With
the growth of the film industry, Utah state government began aggressively
to promote Utah as a locale for filmmaking. The first film shot on location
in Utah, Tom Mix's Deadwood Dick (1922), used Kanab and the surrounding
area for chases through canyons, immense open plains, and scenic rock
formations. Deadwood Dick was followed by hundreds of other movies,
including Drums Along the Mohawk, My Friend Flicka, My Darling Clementine
and, more recently, Indiana Jones: The Last Crusade.
Legitimate
theatrical activity found a home in the state universities and colleges,
with additional support from little theater groups and occasional road
productions. Besides Maud May Babcock, important promoters of theater
at the University of Utah were Lila Eccles Brimhall, C. Lowell Lees,
and Keith M. Engar.
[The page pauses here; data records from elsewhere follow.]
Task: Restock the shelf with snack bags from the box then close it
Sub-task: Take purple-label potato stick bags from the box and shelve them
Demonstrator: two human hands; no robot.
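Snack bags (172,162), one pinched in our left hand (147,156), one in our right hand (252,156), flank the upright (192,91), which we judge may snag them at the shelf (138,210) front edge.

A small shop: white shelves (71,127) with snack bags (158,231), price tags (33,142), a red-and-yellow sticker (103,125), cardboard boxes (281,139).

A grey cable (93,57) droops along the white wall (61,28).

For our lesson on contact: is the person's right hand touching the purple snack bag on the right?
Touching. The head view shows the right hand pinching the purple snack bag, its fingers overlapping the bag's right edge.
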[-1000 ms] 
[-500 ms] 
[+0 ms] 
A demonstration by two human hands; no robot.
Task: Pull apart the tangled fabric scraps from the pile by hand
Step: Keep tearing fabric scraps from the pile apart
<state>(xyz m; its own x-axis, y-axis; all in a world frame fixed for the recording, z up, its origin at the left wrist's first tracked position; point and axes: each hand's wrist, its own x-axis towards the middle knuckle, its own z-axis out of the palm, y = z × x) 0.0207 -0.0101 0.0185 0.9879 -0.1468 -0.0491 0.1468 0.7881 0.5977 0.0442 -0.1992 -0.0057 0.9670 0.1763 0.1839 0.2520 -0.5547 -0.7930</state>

Brimhall, a Babcock student and protégé, taught
at the university from 1929 to 1960. Lees for many years directed theater
at the university, worked for a theater to house the university's dramatic
efforts, and introduced children's theater to Utah. Keith Engar instituted
the annual production of a classic Greek play in an outdoor setting.
Dramatic
activity also prospered at Brigham Young University. It began with two
or three plays per year being presented in the 1880s. Important names
in BYU's Theater history include T. Earl Pardoe, who taught there from
1919 to 1952 and emphasized dramatic training and performance rather
than oral reading, and Harold I. Hansen, who introduced experimental
theater, arena productions, and children's theater as well as working
for a permanent theater to house the university's dramatic productions.
During the years 1951 to 1975, more than 2,700 productions were presented
at BYU with to audiences of more than 2.5 million.